Subject: stray ifnet pointers in mcast membership records & cloning -> crash
To: None <tech-net@netbsd.org>
From: Greg Troxel <gdt@ir.bbn.com>
List: tech-net
Date: 03/01/2005 15:43:33
I have some systems running current from 20050202.

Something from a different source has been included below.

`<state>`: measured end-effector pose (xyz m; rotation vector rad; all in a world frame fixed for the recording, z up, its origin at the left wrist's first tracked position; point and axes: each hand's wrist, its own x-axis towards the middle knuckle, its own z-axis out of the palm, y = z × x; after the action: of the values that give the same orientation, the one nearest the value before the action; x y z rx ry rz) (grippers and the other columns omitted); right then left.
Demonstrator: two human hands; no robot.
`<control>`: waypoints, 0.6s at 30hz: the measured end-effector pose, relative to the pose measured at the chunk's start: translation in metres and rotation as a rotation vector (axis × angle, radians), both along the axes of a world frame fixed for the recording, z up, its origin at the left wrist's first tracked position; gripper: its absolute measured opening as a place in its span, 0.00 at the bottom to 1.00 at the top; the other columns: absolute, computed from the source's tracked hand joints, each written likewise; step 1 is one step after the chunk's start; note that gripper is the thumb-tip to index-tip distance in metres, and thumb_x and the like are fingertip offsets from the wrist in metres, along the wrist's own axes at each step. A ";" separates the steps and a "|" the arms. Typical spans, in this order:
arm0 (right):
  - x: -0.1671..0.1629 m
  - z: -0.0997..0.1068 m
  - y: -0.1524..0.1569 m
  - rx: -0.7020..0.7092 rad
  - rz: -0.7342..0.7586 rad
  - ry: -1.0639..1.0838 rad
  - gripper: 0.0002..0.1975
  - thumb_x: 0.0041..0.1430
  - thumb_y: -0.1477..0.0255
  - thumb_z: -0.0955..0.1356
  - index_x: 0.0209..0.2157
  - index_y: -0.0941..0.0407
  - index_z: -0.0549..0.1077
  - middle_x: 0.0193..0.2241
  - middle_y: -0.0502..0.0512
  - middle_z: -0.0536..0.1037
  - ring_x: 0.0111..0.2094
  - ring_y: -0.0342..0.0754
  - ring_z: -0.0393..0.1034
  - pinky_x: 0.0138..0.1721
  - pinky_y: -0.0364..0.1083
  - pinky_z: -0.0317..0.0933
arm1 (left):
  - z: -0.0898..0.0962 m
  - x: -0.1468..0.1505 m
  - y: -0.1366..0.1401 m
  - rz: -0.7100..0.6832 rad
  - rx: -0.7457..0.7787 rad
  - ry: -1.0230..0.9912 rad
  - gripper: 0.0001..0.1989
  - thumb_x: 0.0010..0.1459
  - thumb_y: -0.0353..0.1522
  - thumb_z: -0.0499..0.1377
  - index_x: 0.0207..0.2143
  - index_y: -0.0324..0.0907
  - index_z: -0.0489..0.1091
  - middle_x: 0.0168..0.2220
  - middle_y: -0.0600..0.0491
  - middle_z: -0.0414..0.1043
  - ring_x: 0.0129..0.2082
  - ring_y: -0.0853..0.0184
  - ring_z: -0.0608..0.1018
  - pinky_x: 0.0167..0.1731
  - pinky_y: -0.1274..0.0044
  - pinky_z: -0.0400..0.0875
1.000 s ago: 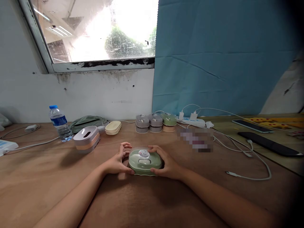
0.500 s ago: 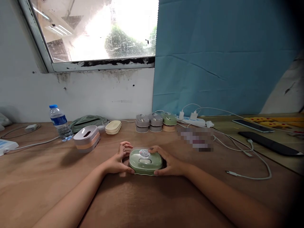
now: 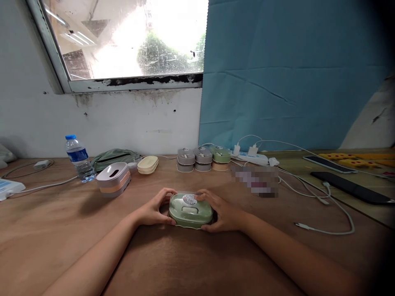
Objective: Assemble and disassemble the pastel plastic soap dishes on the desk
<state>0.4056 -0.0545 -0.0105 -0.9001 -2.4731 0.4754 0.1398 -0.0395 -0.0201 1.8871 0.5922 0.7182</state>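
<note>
A rounded green lidded box (image 3: 190, 217) lies on the table in front of me, with a glossy see-through cover, a round sticker and a pale oblong slot on top. My left hand (image 3: 156, 209) is curled round its left side, thumb at the front corner and fingers at the back edge. On the opposite side my right hand (image 3: 224, 211) grips it, thumb at the front right corner and index finger on top beside the sticker. Both hands' inner fingers are partly hidden by the box.
Behind stand stacked grey boxes (image 3: 185, 159) and a green box on an orange one (image 3: 220, 158). To the left are a white-and-orange box (image 3: 113, 179), cream trays (image 3: 147, 165), a water bottle (image 3: 80, 160) and a green pouch (image 3: 115, 158). Cables (image 3: 336, 232) and phones (image 3: 352, 187) lie right.
My left fingers have come down and closed in on the back left edge of the green box. My right hand has stayed on it. The view has shifted slightly.
</note>
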 end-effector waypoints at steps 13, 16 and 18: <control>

Two systems run pppd(8), and once a day one end brings down the link
and reestablishes it (to work around a buggy PBX that drops long calls
at inconvenient times).  The system runs quagga, with ospfd and
ripngd.  The system has frequently paniced around the link down/up
time.

One crash occurred when apparently trying to leave a group that had
been joined on the ppp interface.  The ifp had if_softc and others set
to 0xdeadbeef, indicating it had been freed, and on a similar crash
the other end had pppioctl as if_ioctl.  But, the struct in_multi
still had an ifp reference.

Other crashes have occured in in6_selecthlim.  I didn't manage to get
dumps from those, but I suspect that ifp->af_data[AF_INET6] has been
freed and therefore this code:

	else if (ifp)
		return (ND_IFINFO(ifp)->chlim);

dereferences a NULL pointer.  The DDB backtrace looked like the ripng
transmit path.

The machine that receives the ppp calls also crashes, due to the stray
ifp in multicast memberships.


Long ago, struct ifnets were created and never destroyed.  With the
cloning changes, they are more aggressively freed.  I note that there
is code in sys/net/if.c:if_detach to prune a lot of state that might
reference a struct ifnet that is about to be destroyed, but it seems
that some references remain.

I can see three strategies and one kludge:

a) refcount ifp, and add a IFP_PRESENT macro so dangling references
can be chceked and discarded.  This is of course unappealing.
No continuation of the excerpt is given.